The Utah Bankers Association confirmed Tuesday it will support legislation addressing the long-running dispute between banks and credit unions.
Under the banner of competitive fairness, the association will propose that credit unions be allowed to expand into new markets if they choose, as long as they agree to pay taxes on profits not returned to members. Credit unions that choose to stick to their traditional roles will retain their tax exemption.
A rough draft of the bill specifies credit unions with more than $100 million in assets and serving more than one county will be affected, but those numbers are subject to debate and likely will change by the end of the legislative season, UBA President Howard Headlee told the Deseret News editorial board.
The bill, sponsored by Rep. Jeff Alexander, R-Provo, probably will affect only the two largest credit unions, Mountain America and America First, Headlee said. Those two organizations have about 450,000 members.
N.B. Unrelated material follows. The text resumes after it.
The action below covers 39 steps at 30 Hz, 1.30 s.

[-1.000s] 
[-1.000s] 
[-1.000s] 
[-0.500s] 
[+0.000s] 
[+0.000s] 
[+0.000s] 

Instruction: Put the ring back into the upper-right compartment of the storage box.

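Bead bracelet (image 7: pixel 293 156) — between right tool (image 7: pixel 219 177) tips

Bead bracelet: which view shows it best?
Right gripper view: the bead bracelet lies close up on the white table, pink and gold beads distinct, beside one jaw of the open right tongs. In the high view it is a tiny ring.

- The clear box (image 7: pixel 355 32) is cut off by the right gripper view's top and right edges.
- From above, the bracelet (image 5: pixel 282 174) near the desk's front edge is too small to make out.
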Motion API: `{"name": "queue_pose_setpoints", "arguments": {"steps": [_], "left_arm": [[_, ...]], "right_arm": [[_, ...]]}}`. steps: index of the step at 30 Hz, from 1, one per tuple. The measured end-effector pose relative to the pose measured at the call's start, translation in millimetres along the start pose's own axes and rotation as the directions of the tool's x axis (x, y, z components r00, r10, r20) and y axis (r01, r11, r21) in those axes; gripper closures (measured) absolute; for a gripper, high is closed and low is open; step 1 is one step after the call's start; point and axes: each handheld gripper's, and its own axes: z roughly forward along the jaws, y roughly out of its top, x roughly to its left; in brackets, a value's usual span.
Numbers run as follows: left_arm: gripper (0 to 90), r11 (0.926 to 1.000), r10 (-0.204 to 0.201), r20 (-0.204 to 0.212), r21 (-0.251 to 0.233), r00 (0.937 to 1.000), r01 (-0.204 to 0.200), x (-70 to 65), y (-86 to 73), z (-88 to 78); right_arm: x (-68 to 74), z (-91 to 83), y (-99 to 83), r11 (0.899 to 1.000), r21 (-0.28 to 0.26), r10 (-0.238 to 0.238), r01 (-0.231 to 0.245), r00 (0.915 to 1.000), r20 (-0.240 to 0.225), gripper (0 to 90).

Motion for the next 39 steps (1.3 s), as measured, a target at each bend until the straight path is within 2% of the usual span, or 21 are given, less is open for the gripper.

"With Mountain America and America First, it's hard to establish that 'commonality of routine activity' " that forms the backbone of traditional credit unions, Headlee said. "Mountain America is in seven counties and includes over 100 groups. They've gone well beyond what the federal charter would allow and anything that the state charter should allow."
The "tax advantage" credit unions enjoy translates into a $12 million annual competitive advantage over banks, Headlee said. Banks aren't looking for special treatment, he said, just a level playing field.
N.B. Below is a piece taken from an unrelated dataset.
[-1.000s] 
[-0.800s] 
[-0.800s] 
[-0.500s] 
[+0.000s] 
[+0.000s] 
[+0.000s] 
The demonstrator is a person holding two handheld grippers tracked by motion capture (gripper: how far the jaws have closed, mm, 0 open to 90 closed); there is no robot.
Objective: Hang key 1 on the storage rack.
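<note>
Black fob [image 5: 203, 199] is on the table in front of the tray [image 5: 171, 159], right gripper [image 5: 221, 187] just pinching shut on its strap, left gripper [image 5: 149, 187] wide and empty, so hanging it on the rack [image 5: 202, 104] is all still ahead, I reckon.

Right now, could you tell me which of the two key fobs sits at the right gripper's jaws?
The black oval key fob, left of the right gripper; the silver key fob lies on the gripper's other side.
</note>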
"It's an issue of fairness. For some credit unions, this whole notion of meaningful affinity and common bond is really becoming a farce," Headlee said. "We recognize that and are willing to welcome them as competitors — as long as it's fair competition."
That sounds good, said Scott Earl, president of the Utah League of Credit Unions. If only it were true.
"It's not the credit union members that banks want, it's that they don't want to have to compete against lower-cost auto loans and lower fees," Earl said. "If they can get credit unions to be taxed like banks, then maybe they'll eventually make credit unions into banks."
Banks like to pick on Mountain America and America First because of their size and their assets. But size doesn't determine identity, Earl said.
"When does a credit union cease to be a credit union? Because it's bigger or serves more people? No," he said. "It never ceases to be a credit union unless it moves from its core principles — from being a cooperative, where one member has one vote and the beneficiaries and decision makers are the members."
To which bankers might respond, "Duh."
"It's no mystery that they should be able to price better than us," said Kelly Matthews, executive vice president of Wells Fargo's Intermountain Region. "That's obvious. But we know that the subsidies that are passed back to you as a credit union member are nowhere near the amount you're giving up as a taxpayer. You don't see what you're giving up. You only see the tiny slice of the pie you're getting."
Both sides of the rancorous debate pledge to fight on for the good of their constituents. Amid a palate of familiar arguments and comebacks, they agree on one thing: It won't be easy.